Je voudrais rendre grâce à Dieu pour les Mouvements qui m'ont formé avant et après mon ordination. Je dois beaucoup au Scoutisme, et je lui dois surtout ma vocation : j'y ai appris le sens du service et le goût des responsabilités, ainsi que l'amitié qui allait devenir le cœur de ma vie affective.  Je crois que j'ai aussi beaucoup reçu de la JEC pendant les deux ans vécus au quartier latin en pleine guerre d'Algérie : c'est là que j'ai appris l'engagement à la fois politique et apostolique. Mais c'est la JOC qui a marqué mes cinq premières années de ministère dans la cité d'Orly-Choisy et c'est elle qui a formé le prêtre que je suis devenu : j'y ai appris l'attention à la vie, aux conditions de vie concrètes des gens, j'y ai appris le service de l'entre-eux, j'y ai appris à accompagner sans diriger, à écouter avant de parler, j'y ai appris ce trésor qu'est la révision de vie, et que je pratique toujours. Enfin, j'ai beaucoup reçu de l'ACE, le mouvement des enfants, le premier où j'ai eu des responsabilités départementales et régionales. J'y ai appris que les enfants n'étaient pas trop petits pour vivre et annoncer l'Evangile, et qu'il fallait d'abord les écouter avant de les enseigner. Ce fut pour moi « l'école des guillemets », qui permet de noter ce qu'un enfant a dit entre guillemets, pour respecter sa parole et ses mots.

Je voudrais rendre grâce pour tout ce que j'ai reçu des femmes. Jusqu'à mon ordination, j'ai vécu dans un univers masculin. A la maison, nous étions cinq hommes avec ma mère... Au collège, que des gars. A la troupe scoute, que des gars... Et au séminaire, je ne vous dis pas... Par contre, dès qu'on est prêtre, on est entouré de femmes ! Je n'y étais pas préparé. Je voudrais rendre grâces pour toutes les femmes avec qui j'ai travaillé dans la mission parce qu'elles m'ont humanisé : elles m'ont appris à être plus attentif aux relations qu'à la réussite d'un projet, elles m'ont appris à être plus humain avec moi-même pour l'être davantage avec les autres, elles m'ont appris à ne pas brider ma sensibilité et à oser être affectueux et respectueux à la fois. Je leur dois beaucoup et j'aimerais tant que mon Eglise leur donne toute leur place !

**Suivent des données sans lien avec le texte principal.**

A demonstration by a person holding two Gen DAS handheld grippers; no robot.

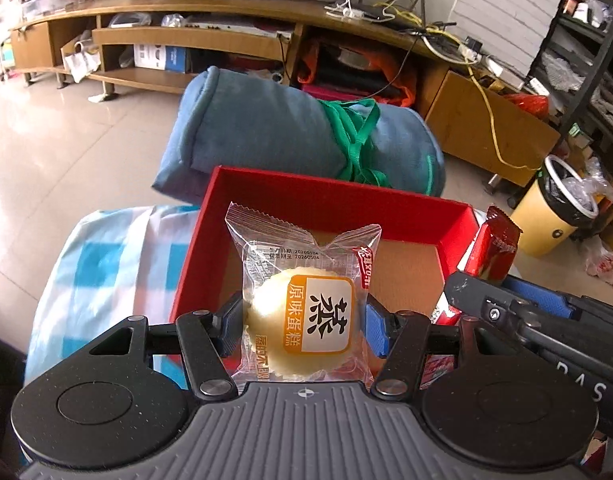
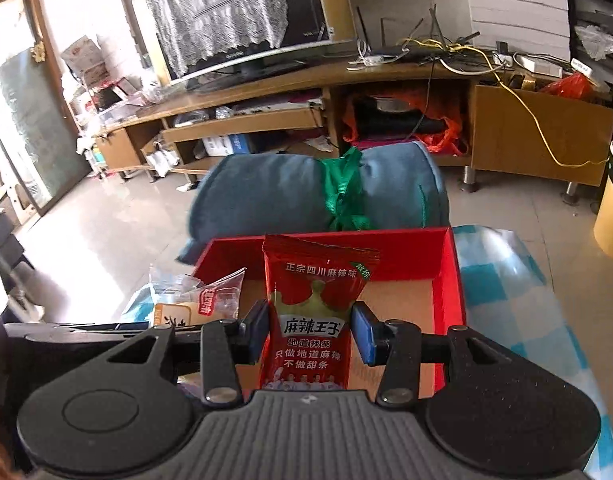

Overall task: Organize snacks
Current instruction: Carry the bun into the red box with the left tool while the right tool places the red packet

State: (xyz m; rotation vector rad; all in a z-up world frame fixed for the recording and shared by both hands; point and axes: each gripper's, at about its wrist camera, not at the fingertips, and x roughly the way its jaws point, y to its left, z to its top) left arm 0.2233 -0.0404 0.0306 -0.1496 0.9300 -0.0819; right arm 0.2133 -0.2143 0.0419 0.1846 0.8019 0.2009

Je voudrais rendre grâce pour tous mes amis, c'est-à-dire pour vous tous. Non seulement vous remercier mais remercier Dieu de m'avoir donné tant d'amis qui m'ont permis de vivre une vie affective heureuse. J'aime raconter ma première opération à l'hôpital : je partageais ma chambre avec un monsieur de mon âge ; tous les après-midis, sa femme venait lui tenir compagnie de 14 h à 18 h... et moi, pendant ce temps-là, les amis n'arrêtaient pas de défiler dans la chambre. Je savais qu'être prêtre, c'était une manière d'aimer. Mais j'ai découvert ces jours-là qu'être prêtre, c'était aussi une manière d'être aimé ! Et j'en rends grâces car nous avons tous besoin d'aimer et d'être aimé.

Je n'oublie pas que le « réjouissez-vous avec moi » de l'Évangile est lié à la conversion et je terminerai en vous partageant une conviction : l'Évangile est une bonne nouvelle qui nous appelle tous à changer. La vie de l'Eglise, la vie de notre pays et la vie de notre planète nous disent la même chose : si nous voulons nous en sortir, il faut changer ! L'Eglise doit changer, se réformer, pour mieux vivre l'Evangile en étant davantage une fraternité. Notre pays doit changer pour vivre un vrai partage des richesses. Notre planète enfin a besoin que nous changions et que nous nous laissions interpeler par les jeunes générations.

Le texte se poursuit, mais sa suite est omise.